[Aim of the exercise] Locate the string "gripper" throughout the material and copy every line in which it occurs.

[Source information]
══════════════════════════════
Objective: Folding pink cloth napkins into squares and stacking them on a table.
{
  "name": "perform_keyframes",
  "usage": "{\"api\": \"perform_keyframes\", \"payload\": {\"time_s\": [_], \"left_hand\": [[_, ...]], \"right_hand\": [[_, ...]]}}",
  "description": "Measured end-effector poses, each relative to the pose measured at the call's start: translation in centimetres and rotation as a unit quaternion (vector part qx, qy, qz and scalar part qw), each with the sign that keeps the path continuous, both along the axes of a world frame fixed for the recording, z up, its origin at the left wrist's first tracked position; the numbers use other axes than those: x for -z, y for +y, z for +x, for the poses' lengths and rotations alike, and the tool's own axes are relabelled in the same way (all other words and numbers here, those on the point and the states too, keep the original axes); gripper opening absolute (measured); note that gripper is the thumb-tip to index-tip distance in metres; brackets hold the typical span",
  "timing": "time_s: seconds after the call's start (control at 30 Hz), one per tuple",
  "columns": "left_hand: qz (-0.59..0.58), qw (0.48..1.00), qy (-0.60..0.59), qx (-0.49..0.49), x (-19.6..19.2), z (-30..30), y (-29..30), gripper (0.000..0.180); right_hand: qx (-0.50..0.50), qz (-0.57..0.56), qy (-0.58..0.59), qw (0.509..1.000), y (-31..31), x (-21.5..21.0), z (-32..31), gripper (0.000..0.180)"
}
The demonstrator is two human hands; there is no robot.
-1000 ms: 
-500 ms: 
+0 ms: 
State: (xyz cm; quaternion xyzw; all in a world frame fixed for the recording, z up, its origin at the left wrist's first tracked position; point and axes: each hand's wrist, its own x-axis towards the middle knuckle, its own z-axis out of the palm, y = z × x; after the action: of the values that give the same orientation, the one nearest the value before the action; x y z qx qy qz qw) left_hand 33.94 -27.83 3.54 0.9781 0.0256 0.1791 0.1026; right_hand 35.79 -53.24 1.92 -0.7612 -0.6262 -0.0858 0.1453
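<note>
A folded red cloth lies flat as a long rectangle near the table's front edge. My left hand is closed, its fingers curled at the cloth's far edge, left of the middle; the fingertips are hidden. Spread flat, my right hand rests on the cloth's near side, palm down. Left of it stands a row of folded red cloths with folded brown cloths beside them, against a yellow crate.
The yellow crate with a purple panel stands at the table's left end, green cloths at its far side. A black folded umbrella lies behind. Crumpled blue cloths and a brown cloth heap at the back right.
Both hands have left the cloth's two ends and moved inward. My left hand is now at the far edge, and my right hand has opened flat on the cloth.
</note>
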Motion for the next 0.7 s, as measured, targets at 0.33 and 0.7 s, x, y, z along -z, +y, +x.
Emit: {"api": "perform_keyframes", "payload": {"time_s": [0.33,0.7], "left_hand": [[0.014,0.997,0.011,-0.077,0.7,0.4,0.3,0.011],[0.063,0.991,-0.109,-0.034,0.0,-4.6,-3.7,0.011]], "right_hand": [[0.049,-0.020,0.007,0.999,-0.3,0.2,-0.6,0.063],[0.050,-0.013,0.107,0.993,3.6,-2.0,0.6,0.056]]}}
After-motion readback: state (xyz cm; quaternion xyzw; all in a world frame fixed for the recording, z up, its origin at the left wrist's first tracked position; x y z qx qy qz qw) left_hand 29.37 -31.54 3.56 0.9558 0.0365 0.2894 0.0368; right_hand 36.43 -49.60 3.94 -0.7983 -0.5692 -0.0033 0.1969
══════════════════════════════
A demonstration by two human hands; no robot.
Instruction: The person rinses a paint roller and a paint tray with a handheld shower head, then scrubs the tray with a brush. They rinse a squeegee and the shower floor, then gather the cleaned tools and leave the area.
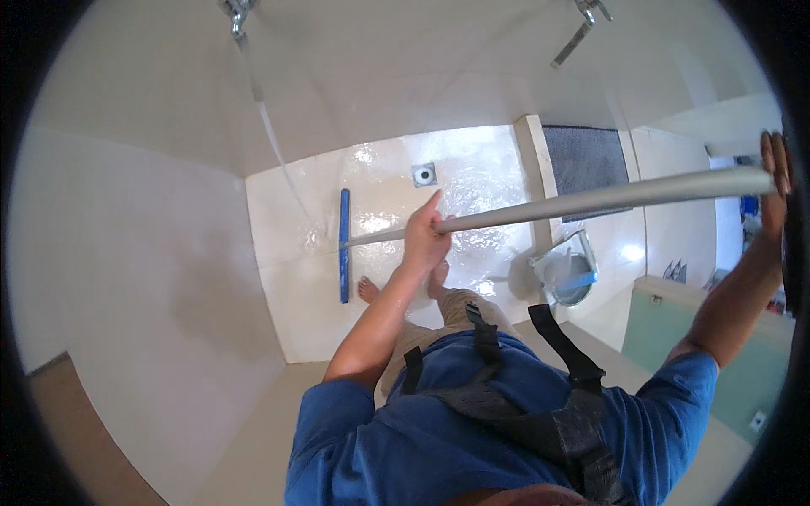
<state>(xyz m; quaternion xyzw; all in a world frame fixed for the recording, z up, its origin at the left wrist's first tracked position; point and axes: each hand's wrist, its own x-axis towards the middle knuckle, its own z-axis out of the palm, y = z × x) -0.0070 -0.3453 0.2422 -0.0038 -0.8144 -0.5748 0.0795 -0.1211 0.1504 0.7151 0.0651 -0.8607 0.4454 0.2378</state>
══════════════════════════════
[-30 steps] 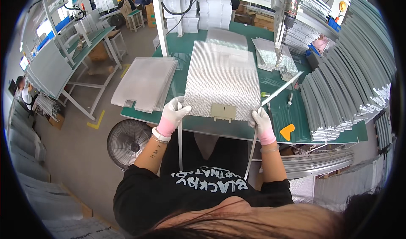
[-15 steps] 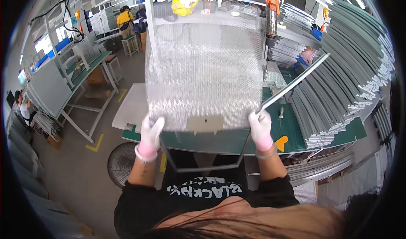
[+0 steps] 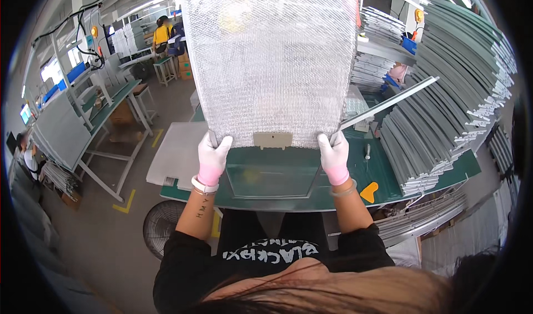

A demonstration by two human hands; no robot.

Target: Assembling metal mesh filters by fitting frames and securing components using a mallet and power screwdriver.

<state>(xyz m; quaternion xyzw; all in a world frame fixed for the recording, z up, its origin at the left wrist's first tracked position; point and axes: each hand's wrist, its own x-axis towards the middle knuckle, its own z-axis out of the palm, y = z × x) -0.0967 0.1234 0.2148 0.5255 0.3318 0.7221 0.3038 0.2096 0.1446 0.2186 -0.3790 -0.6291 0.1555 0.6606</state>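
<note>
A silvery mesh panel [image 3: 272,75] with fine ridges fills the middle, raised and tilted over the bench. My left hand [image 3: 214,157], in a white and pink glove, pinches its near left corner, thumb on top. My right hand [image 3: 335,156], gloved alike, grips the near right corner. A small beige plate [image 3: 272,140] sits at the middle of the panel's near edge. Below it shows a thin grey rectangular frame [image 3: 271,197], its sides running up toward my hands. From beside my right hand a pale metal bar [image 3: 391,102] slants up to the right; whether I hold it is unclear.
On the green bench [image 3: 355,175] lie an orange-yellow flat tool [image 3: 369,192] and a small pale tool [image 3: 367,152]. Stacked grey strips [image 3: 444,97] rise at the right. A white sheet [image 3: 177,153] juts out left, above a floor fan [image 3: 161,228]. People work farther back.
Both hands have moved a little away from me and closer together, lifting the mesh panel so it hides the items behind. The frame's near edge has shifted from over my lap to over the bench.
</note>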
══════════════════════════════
[Result]
  "description": "Measured end-effector poses, each relative to the pose measured at the call's start: translation in centimetres and rotation as a unit quaternion (vector part qx, qy, qz and scalar part qw), each with the sign that keeps the path continuous, both along the axes of a world frame fixed for the recording, z up, its origin at the left wrist's first tracked position; the numbers use other axes than those: x for -z, y for +y, z for +x, for the poses' lengths and rotations alike, and the tool's own axes are relabelled in the same way (all other words and numbers here, those on the point and the states too, keep the original axes); gripper opening absolute (measured); note that gripper is the thumb-tip to index-tip distance in metres; brackets hold the typical span",
  "columns": "left_hand: qz (-0.59..0.58), qw (0.48..1.00), qy (-0.60..0.59), qx (-0.49..0.49), x (-19.6..19.2), z (-30..30), y (-29..30), gripper (0.000..0.180); right_hand: qx (-0.50..0.50), qz (-0.57..0.56), qy (-0.58..0.59), qw (0.509..1.000), y (-31..31), x (-21.5..21.0), z (-32..31), gripper (0.000..0.180)"

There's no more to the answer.